— Your task —
You are asked to reproduce the listing exactly and to omit its pictures.

[Material provided]

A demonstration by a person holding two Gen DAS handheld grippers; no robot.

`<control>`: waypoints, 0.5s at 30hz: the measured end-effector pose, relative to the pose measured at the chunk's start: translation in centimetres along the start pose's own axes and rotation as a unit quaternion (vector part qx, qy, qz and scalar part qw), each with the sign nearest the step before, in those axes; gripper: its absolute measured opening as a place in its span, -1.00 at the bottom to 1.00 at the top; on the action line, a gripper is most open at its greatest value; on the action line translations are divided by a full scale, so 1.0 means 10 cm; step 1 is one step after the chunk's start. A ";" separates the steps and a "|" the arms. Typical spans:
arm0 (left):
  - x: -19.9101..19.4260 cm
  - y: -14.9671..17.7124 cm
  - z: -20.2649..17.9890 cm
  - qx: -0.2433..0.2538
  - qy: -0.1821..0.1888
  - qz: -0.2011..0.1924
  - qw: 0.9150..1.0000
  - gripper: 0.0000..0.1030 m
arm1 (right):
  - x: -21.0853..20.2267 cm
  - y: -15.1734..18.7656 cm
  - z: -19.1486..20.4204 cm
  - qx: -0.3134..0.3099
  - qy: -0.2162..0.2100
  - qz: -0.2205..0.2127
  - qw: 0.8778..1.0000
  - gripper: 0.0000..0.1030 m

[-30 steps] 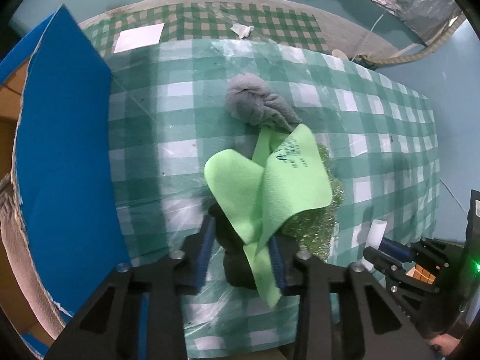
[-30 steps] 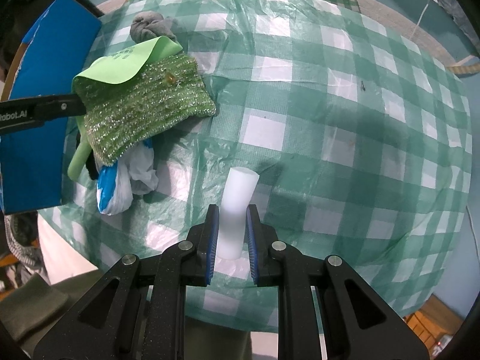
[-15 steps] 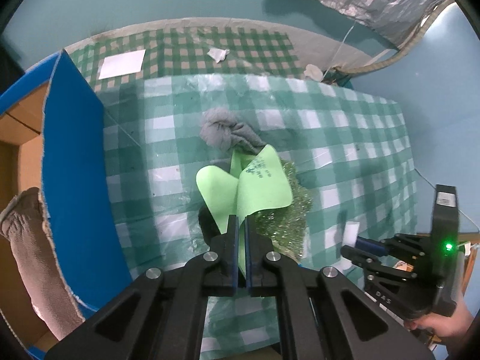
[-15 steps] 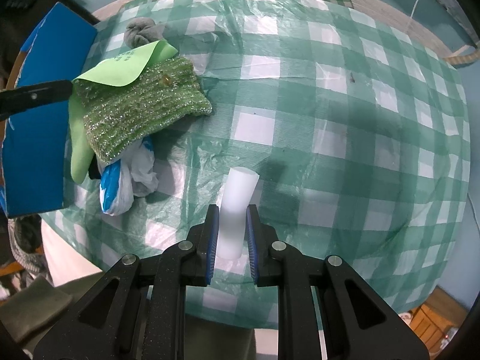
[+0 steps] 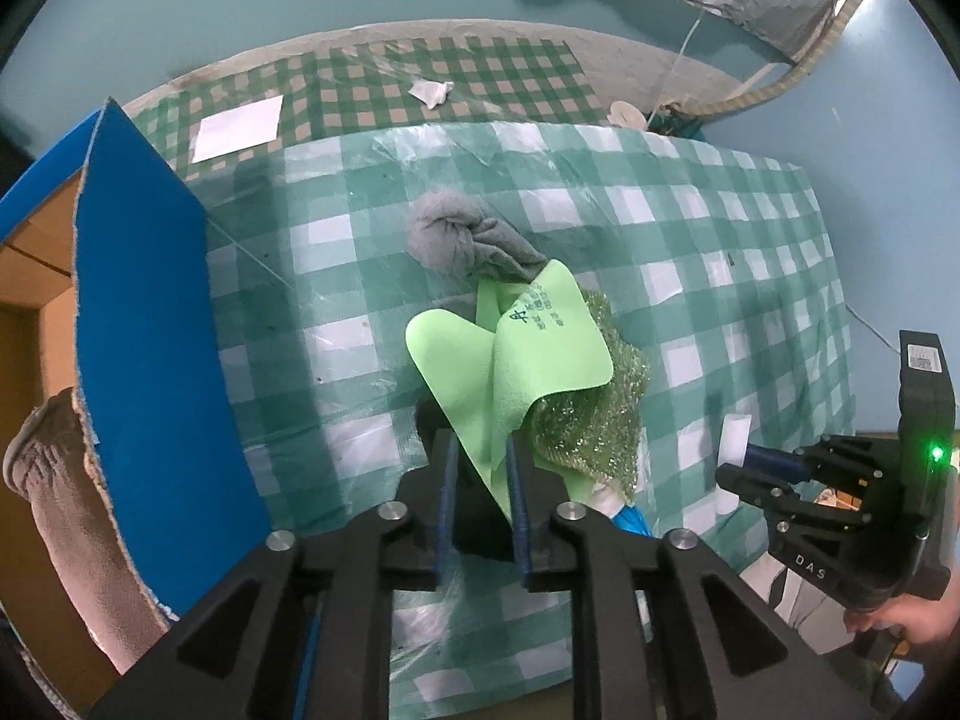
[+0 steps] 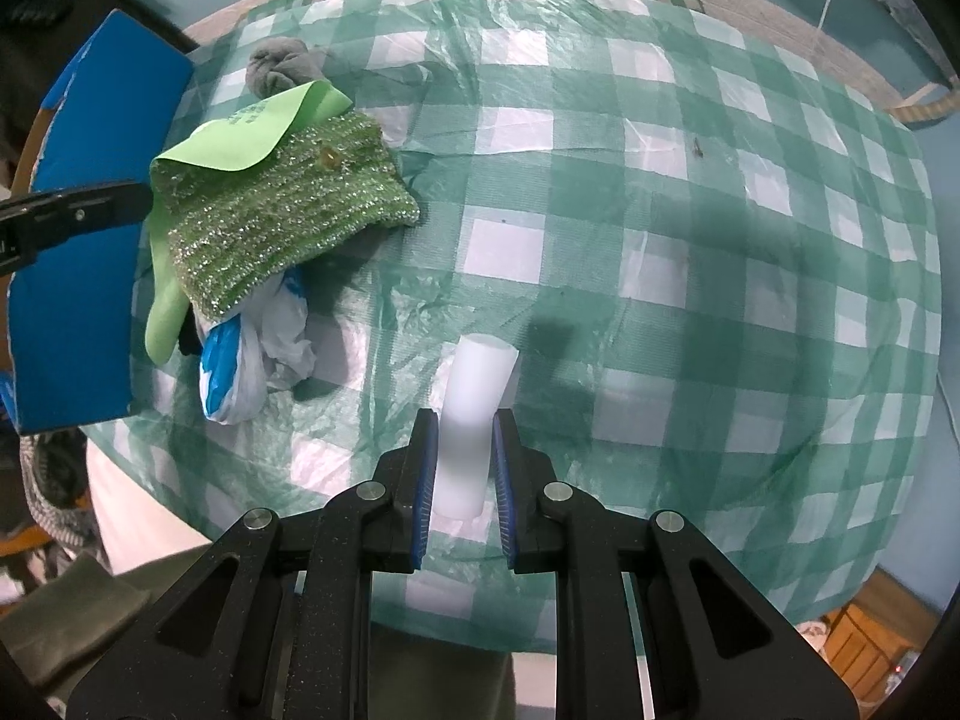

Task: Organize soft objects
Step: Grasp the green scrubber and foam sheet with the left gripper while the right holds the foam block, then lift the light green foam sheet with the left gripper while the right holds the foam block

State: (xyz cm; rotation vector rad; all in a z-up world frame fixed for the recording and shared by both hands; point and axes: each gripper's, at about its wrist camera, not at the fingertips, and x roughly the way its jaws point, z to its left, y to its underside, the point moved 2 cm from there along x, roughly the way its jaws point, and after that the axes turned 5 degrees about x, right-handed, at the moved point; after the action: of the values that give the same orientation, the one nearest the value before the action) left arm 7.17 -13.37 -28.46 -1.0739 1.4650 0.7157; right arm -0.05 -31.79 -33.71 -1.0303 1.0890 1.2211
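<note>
My left gripper (image 5: pixel 480 456) is shut on a light green cloth (image 5: pixel 528 354), which also shows in the right wrist view (image 6: pixel 252 132). A glittery green scrub pad (image 5: pixel 588 420) hangs with it, also seen from the right (image 6: pixel 282 222). A grey balled sock (image 5: pixel 456 234) lies on the table behind. A white and blue plastic bag (image 6: pixel 252 360) lies under the pad. My right gripper (image 6: pixel 462 450) is shut on a white foam cylinder (image 6: pixel 474 396), also visible in the left wrist view (image 5: pixel 735 438).
A blue-walled cardboard box (image 5: pixel 144 348) stands at the table's left, with a brown cloth (image 5: pixel 54 498) hanging inside. The table has a green checked plastic cover (image 6: pixel 690 240). White paper scraps (image 5: pixel 240 126) lie on the floor mat beyond.
My left gripper closed on the green cloth half a second ago, and its fingers now stand wider apart on the cloth. The right gripper kept still, holding the cylinder.
</note>
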 end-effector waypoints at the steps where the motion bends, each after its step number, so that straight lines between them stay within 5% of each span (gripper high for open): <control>1: 0.01 0.00 0.00 0.000 0.000 0.001 1.000 -0.51 | 0.00 0.00 0.00 0.001 0.000 0.000 1.000 -0.69; 6: 0.06 -0.01 -0.02 -0.003 0.006 -0.002 1.000 -0.26 | 0.01 0.00 0.00 0.005 0.000 -0.001 1.000 -0.69; 15: 0.15 -0.05 -0.04 0.004 -0.001 0.003 1.000 -0.26 | 0.01 0.00 0.00 0.010 0.000 0.000 1.000 -0.69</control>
State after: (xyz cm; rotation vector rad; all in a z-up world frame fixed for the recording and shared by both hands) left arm 7.53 -14.31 -29.73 -1.0632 1.4694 0.7149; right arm -0.08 -31.76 -33.82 -1.0136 1.0995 1.2085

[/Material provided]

— Output —
A demonstration by a person holding two Gen DAS handheld grippers; no robot.

`<control>`: waypoints, 0.5s at 30hz: the measured end-effector pose, relative to the pose measured at the chunk's start: translation in centimetres along the start pose's own axes and rotation as a unit quaternion (vector part qx, qy, qz and scalar part qw), each with the sign nearest the step before, in those axes; gripper: its absolute measured opening as a place in its span, -1.00 at the bottom to 1.00 at the top; on the action line, a gripper is most open at its greatest value; on the action line translations are divided by a full scale, so 1.0 means 10 cm; step 1 is one step after the chunk's start. A ";" separates the steps and a "|" the arms. Typical spans:
arm0 (left):
  - x: -19.9101..19.4260 cm
  - y: -14.9671..17.7124 cm
  - z: -20.2649..17.9890 cm
  - qx: -0.2433..0.2538
  - qy: -0.1821..0.1888
  - qz: -0.2011..0.1924
  - qw: 0.9150..1.0000
  - gripper: 0.0000..0.1030 m
arm1 (right):
  - x: -21.0853..20.2267 cm
  - y: -15.1734..18.7656 cm
  - z: -19.1486..20.4204 cm
  - qx: -0.3134..0.3099
  - qy: -0.2162..0.2100
  - qz: -0.2205..0.2127
  - qw: 0.8778..1.0000
  - gripper: 0.0000..0.1030 m

[-30 steps] 
[-30 steps] 
[-15 steps] 
[-15 steps] 
[+0 steps] 
[+0 steps] 

Task: Organize soft objects
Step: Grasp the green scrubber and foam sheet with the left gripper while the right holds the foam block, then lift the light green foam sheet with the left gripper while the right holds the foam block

State: (xyz cm; rotation vector rad; all in a z-up world frame fixed for the recording and shared by both hands; point and axes: each gripper's, at about its wrist camera, not at the fingertips, and x roughly the way its jaws point, z to its left, y to its underside, the point moved 2 cm from there along x, roughly the way its jaws point, and after that the axes turned 5 degrees about x, right-handed, at the moved point; after the action: of the values that give the same orientation, the one nearest the value before the action) left arm 7.17 -13.37 -28.46 -1.0739 1.4650 0.7157; right arm -0.05 -31.79 -33.71 -1.0303 1.0890 1.2211
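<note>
My left gripper (image 5: pixel 480 456) is shut on a light green cloth (image 5: pixel 528 354), which also shows in the right wrist view (image 6: pixel 252 132). A glittery green scrub pad (image 5: pixel 588 420) hangs with it, also seen from the right (image 6: pixel 282 222). A grey balled sock (image 5: pixel 456 234) lies on the table behind. A white and blue plastic bag (image 6: pixel 252 360) lies under the pad. My right gripper (image 6: pixel 462 450) is shut on a white foam cylinder (image 6: pixel 474 396), also visible in the left wrist view (image 5: pixel 735 438).
A blue-walled cardboard box (image 5: pixel 144 348) stands at the table's left, with a brown cloth (image 5: pixel 54 498) hanging inside. The table has a green checked plastic cover (image 6: pixel 690 240). White paper scraps (image 5: pixel 240 126) lie on the floor mat beyond.
My left gripper closed on the green cloth half a second ago, and its fingers now stand wider apart on the cloth. The right gripper kept still, holding the cylinder.
</note>
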 end-effector waypoints at the steps where the motion bends, each after its step number, so that straight lines between them stay within 5% of each span (gripper high for open): <control>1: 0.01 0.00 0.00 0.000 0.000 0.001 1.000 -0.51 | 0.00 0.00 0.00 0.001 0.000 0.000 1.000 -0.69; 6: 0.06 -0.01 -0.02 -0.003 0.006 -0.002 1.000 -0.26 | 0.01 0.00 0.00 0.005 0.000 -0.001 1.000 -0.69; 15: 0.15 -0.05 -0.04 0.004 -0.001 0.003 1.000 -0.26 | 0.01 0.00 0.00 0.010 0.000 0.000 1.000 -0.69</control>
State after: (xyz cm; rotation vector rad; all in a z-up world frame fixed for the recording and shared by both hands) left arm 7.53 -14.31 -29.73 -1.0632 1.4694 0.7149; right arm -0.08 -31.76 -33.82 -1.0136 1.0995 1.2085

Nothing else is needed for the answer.